(Dataset entries)

========================================================================

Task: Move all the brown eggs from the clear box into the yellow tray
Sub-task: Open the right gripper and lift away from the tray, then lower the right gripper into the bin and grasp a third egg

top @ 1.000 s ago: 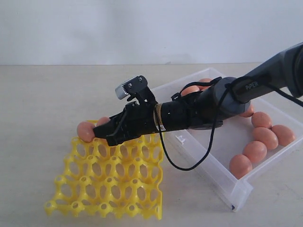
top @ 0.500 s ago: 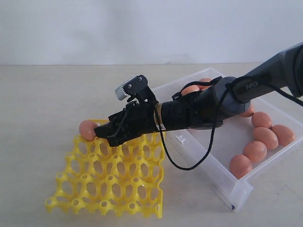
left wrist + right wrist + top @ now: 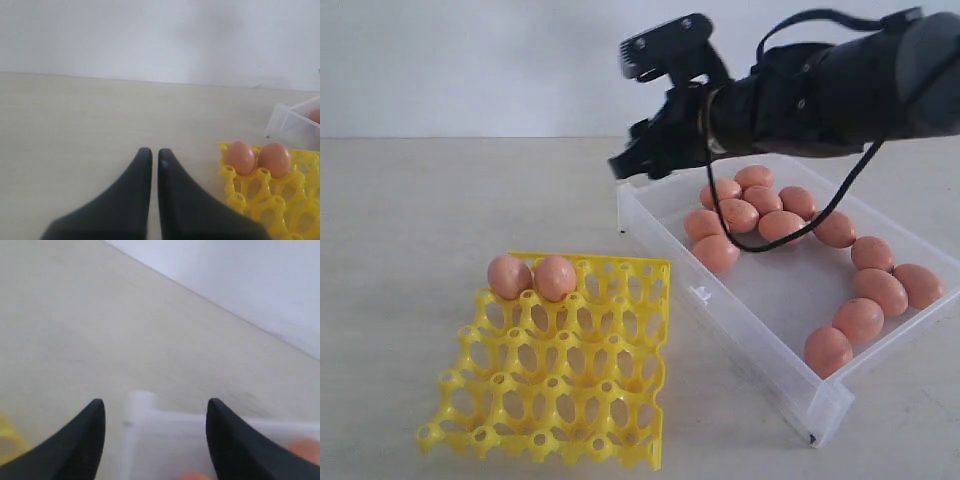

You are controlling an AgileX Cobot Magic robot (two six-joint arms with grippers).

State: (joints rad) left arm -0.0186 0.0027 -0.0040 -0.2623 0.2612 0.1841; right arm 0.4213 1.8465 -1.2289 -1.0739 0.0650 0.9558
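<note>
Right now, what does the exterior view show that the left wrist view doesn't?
Only the exterior view: the right pincer, open, above a corner of the translucent plastic clear box, and the many reddish-brown oval eggs lying inside. Only the left wrist view: the left pincer, jaws nearly together, over the pale table. Both: the bright yellow lattice egg tray holding two brown eggs side by side in an edge row, plus a box corner.

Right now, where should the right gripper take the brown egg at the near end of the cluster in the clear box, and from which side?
Likely from straight above, across the middle of that egg: one finger in the gap by the clear box wall, one on the bare-floor side. Its far side touches other eggs, blocking a level approach.
</note>
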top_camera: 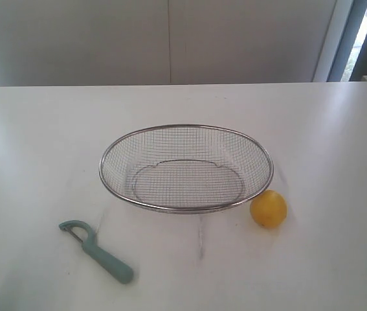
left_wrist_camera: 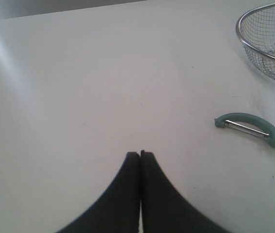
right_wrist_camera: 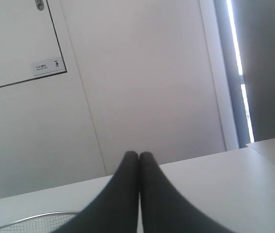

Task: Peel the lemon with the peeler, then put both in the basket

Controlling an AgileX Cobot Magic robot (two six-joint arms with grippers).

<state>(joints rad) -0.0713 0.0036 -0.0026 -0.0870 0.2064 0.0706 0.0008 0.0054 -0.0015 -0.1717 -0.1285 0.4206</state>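
We see a wide, shallow oval basket of fine silver wire mesh [top_camera: 183, 139] standing upright near the middle of the white surface [top_camera: 41, 142], with nothing inside it. A small, nearly round, bright yellow lemon [top_camera: 268, 208] rests on the surface just beside the basket's thick metal rim, at its near right in the exterior view; we cannot tell whether the two touch. A hand peeler with a pale teal handle and a curved teal head [top_camera: 96, 251] lies flat on the surface to the near left of the basket, apart from it and well apart from the lemon, its head pointing left and its handle running toward the near right. The left end effector [left_wrist_camera: 140, 154] has its two dark fingers pressed together with nothing between them, and it points over a bare part of the surface; in its wrist view the peeler's thin metal blade faces up and the peeler lies apart from the fingertips. The right end effector [right_wrist_camera: 138, 154] is likewise closed tight on nothing, aimed toward a pale wall [right_wrist_camera: 142, 87] bearing a small sign [right_wrist_camera: 47, 66].
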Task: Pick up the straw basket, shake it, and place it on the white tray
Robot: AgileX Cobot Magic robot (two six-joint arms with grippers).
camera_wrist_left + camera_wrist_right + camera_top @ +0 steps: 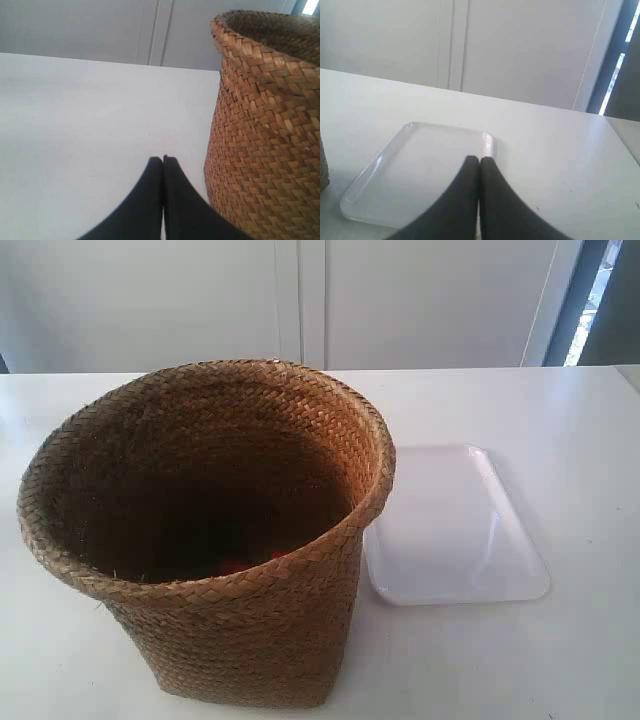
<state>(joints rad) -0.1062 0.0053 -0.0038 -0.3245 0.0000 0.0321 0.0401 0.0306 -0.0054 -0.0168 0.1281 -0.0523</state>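
With the left hand (162,159) and right hand (479,160) pressed closed and empty, the straw basket (210,540) sat unlifted just beside the white tray (455,530).

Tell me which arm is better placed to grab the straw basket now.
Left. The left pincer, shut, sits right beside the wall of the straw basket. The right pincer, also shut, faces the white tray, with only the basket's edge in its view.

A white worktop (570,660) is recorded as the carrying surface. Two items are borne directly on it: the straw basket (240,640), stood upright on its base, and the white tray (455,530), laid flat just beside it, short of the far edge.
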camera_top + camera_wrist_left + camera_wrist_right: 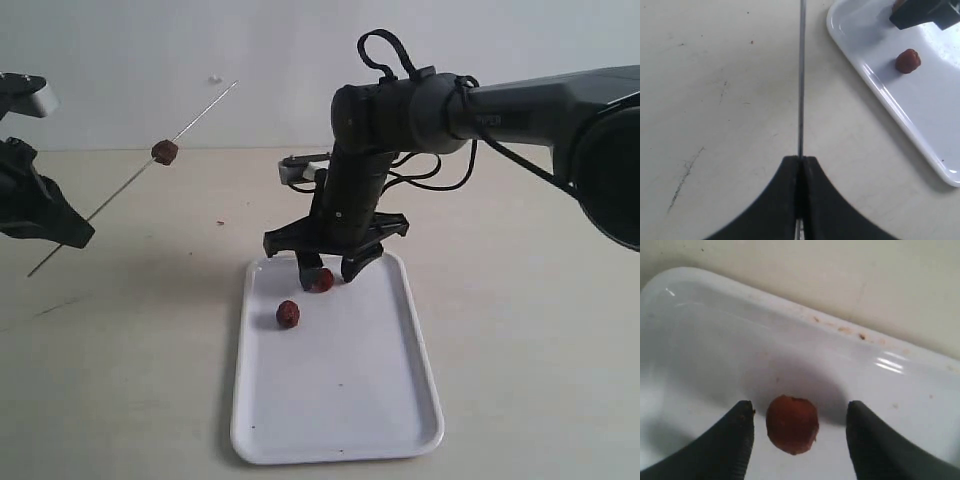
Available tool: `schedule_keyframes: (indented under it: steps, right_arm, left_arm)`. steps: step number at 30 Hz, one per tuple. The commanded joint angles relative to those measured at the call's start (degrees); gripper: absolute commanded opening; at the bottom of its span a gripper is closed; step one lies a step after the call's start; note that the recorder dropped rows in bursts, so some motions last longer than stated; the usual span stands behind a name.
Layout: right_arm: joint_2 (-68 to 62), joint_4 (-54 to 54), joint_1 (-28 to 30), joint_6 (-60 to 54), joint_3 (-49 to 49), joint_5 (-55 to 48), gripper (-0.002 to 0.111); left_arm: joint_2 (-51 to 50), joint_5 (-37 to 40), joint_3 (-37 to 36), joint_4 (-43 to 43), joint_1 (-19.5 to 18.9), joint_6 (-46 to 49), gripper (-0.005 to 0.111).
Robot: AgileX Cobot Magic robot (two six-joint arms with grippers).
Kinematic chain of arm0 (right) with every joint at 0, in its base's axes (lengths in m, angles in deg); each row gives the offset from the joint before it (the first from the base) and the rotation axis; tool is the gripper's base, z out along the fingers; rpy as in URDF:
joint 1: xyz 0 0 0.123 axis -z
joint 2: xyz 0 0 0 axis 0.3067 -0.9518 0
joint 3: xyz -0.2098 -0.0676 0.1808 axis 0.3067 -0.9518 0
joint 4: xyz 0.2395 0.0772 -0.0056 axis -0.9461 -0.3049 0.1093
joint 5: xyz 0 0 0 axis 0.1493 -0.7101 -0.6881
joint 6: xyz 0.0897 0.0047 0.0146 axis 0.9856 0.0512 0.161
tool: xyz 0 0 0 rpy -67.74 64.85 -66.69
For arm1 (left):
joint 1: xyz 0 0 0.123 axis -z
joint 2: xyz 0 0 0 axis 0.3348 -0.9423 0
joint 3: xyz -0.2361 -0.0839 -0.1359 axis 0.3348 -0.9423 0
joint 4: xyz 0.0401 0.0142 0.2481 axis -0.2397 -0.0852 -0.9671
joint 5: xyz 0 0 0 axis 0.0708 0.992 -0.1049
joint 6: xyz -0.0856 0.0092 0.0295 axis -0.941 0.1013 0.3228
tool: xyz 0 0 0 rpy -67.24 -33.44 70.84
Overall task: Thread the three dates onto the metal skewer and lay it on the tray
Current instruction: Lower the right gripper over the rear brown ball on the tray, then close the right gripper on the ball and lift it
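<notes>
Now the left gripper (800,160) pinches the thin grey metal skewer (801,75). The right gripper (330,268) stands wide around a wrinkled reddish-brown date (792,424), not touching it, at twelve o'clock on the glossy white tray (400,380).

This looks like a robotics lab bench, a bare test setup. A plain beige tabletop (520,330) runs back to a blank pale wall (120,50). Two black machine arms lean in over it, the left arm (30,205) at one edge and the right arm (540,100) opposite, with a loose black cable (440,178) looping off the right one. Grey scuff marks (685,175) streak the surface, and a lone white tray (400,425) sits out as the work area.
</notes>
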Motion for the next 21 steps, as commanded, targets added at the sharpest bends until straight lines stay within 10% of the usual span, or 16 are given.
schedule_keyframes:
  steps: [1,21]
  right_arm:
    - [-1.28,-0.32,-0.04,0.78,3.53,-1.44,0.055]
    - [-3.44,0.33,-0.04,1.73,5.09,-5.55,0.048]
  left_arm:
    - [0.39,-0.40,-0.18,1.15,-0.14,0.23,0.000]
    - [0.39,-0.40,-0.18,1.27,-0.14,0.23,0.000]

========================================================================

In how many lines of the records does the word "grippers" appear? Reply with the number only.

[SOLUTION FOR THIS EXERCISE]
4